Air travellers account for less than one per cent of all detected Covid-19 cases and do not increase the rate of virus transmission – that was the verdict of a report published this week by the European Centre for Disease Prevention and Control (ECDC) and European Union Aviation Safety Agency (EASA).
It is the latest in a long line of reports and studies attempting to restore confidence in air travel, clear its name as a conduit of the virus, and have quarantine restrictions reduced or removed.
Various aviation bodies were quick to draw conclusions from the report.
“These guidelines unequivocally show quarantines to be essentially politically-driven, non-risk-based measures which bear no relation to what is actually needed to safeguard public health,” said Olivier Jankovec, director general of airports organisation ACI Europe.
Airlines for Europe and IATA both renewed their calls for pre-departure testing as a means to restore air travel, although the latter organisation notably did not recall its own research issued in October that suggested a passenger’s chances of catching Covid onboard were as likely as being struck by lightning, or one in 27 million.
The veracity of that particular research was called into question by many commentators, not least by Dr David Freedman whose work was cited in the IATA report but described the figures as “bad math” and declined to take part in publicity around the publication.
The University of Alabama infectious disease specialist said: "1.2 billion passengers during 2020 is not a fair denominator because hardly anybody was tested. How do you know how many people really got infected? The absence of evidence is not evidence of absence."
Another recent report contradicted IATA's claims, detailing the inflight infection of 13 passengers on a 7.5-hour flight into Ireland.

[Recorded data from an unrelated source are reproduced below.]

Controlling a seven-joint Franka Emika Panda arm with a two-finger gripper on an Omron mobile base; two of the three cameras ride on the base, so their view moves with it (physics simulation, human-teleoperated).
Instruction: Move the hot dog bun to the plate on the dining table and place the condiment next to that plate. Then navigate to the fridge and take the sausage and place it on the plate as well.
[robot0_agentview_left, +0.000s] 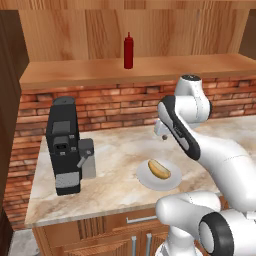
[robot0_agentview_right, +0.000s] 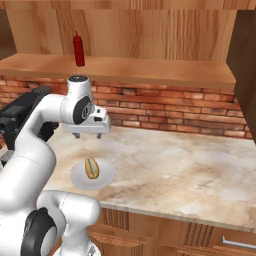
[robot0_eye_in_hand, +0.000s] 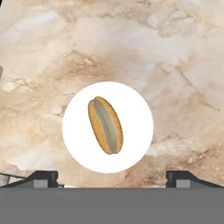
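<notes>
The golden-tan hot dog bun (robot0_agentview_left: 159, 169) (robot0_agentview_right: 91, 168) (robot0_eye_in_hand: 105, 125) lies on a plain white round plate (robot0_agentview_left: 145, 179) (robot0_agentview_right: 78, 179) (robot0_eye_in_hand: 135, 109) on the brick-backed wall counter. My gripper (robot0_agentview_left: 164, 137) (robot0_agentview_right: 88, 135) (robot0_eye_in_hand: 111, 177) hangs open a short way above the bun, pointing down, with nothing between its fingers. The dark red condiment bottle (robot0_agentview_left: 128, 50) (robot0_agentview_right: 78, 49) stands upright on the wooden shelf above the brick wall. The dark brown plate, the dining table, the fridge and the sausage are out of view.
A black coffee machine (robot0_agentview_left: 65, 145) (robot0_agentview_right: 20, 115) stands on the counter left of the white plate. The marbled counter top (robot0_agentview_left: 115, 150) (robot0_agentview_right: 175, 165) stretches to the right. Wooden cabinets close in at the far left and right.
</notes>
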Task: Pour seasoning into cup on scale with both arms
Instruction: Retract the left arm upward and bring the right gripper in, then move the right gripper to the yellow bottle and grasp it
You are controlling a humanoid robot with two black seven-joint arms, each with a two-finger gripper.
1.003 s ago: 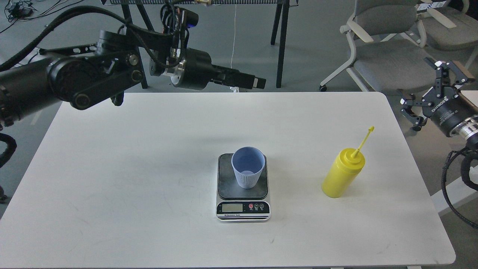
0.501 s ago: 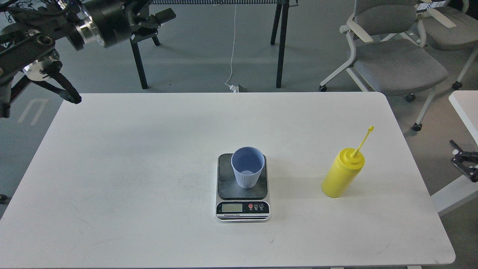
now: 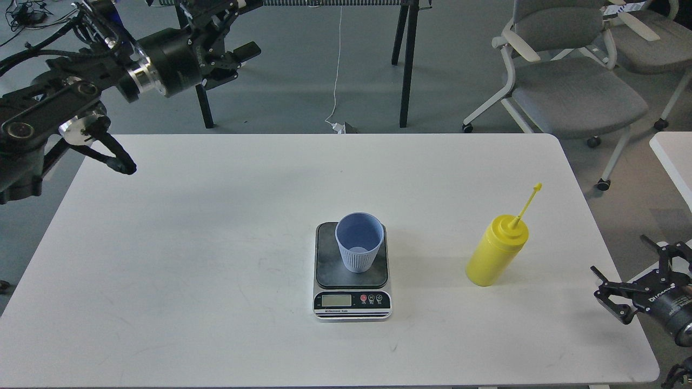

Published in European infectious disease journal Eurosurveillance, it said the commercial flight had 48 passengers and 12 crew on a plane with 283 seats.
Nine of the infected passengers were wearing masks, one – a one-year-old – was not, with status unknown for the other three.
The passengers were from three different continents, all connecting at a "large international airport" for the flight to Ireland. Neither the airline, flight origin or destination nor the exact date of the flight were specified.
The report links further spread to 46 more people in Ireland from the 13 passengers.
In the US, meanwhile, a study by Harvard University's public health school found the risk of inflight Covid-19 transmission is low, provided passengers remain masked throughout the flight and maintain social distancing when boarding and deplaning.
The study, sponsored by a consortium of airlines, aircraft manufacturers and airport operators, indicated that airlines' air-circulation practices are effective at virus filtration and echoed results of a US Transportation Command study.
"Our team found that, together with their high-performing ventilation systems, the actions that the airlines put in place – including mandatory use of face masks – significantly reduce risks of viral transmission aboard an airplane," said the university’s Aviation Public Health Initiative’s co-director Leonard Marcus said in a statement.
"With comprehensive adherence to these preventive measures by airlines and passengers, air travel, along with other sectors of society, can responsibly return to some level of normal activity as we await development of an effective vaccine."
The study examined current airline transmission mitigation efforts and modelled inflight virus transmission to reach its conclusions.
It cited universal mask-wearing – save for brief periods of eating and drinking – maintaining social distancing while boarding and deplaning, providing pre-flight passenger health attestations and maintaining hand cleanliness as key measures to limit inflight virus spread.
Researchers considered the gate-to-gate inflight experience for this phase of the study; a second phase will examine the "curb-to-curb" experience.
The industry is awash with reports and research, but are would-be air travellers more inclined to listen to research from
those not invested in the aviation industry’s desperately needed
recovery?
With the widespread availability of various vaccines on the horizon, maybe the notion that such research will soon become irrelevant isn't complete pie in the sky.